### YOUR OBJECTIVE
Show all lines below holding the string "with".

### DATA BLOCK

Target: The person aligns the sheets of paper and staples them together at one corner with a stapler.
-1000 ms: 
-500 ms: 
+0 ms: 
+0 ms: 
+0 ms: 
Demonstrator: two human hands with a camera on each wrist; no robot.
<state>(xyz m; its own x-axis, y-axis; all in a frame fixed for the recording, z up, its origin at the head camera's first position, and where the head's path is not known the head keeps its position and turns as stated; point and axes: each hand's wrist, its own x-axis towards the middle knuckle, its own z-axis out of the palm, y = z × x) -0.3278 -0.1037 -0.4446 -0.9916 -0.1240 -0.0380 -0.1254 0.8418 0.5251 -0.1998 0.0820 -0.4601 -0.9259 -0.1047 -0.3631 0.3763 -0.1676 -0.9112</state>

### RESULT OF THE EXERCISE
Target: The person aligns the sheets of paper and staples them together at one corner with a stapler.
Demonstrator: two human hands with a camera on each wrist; no robot.

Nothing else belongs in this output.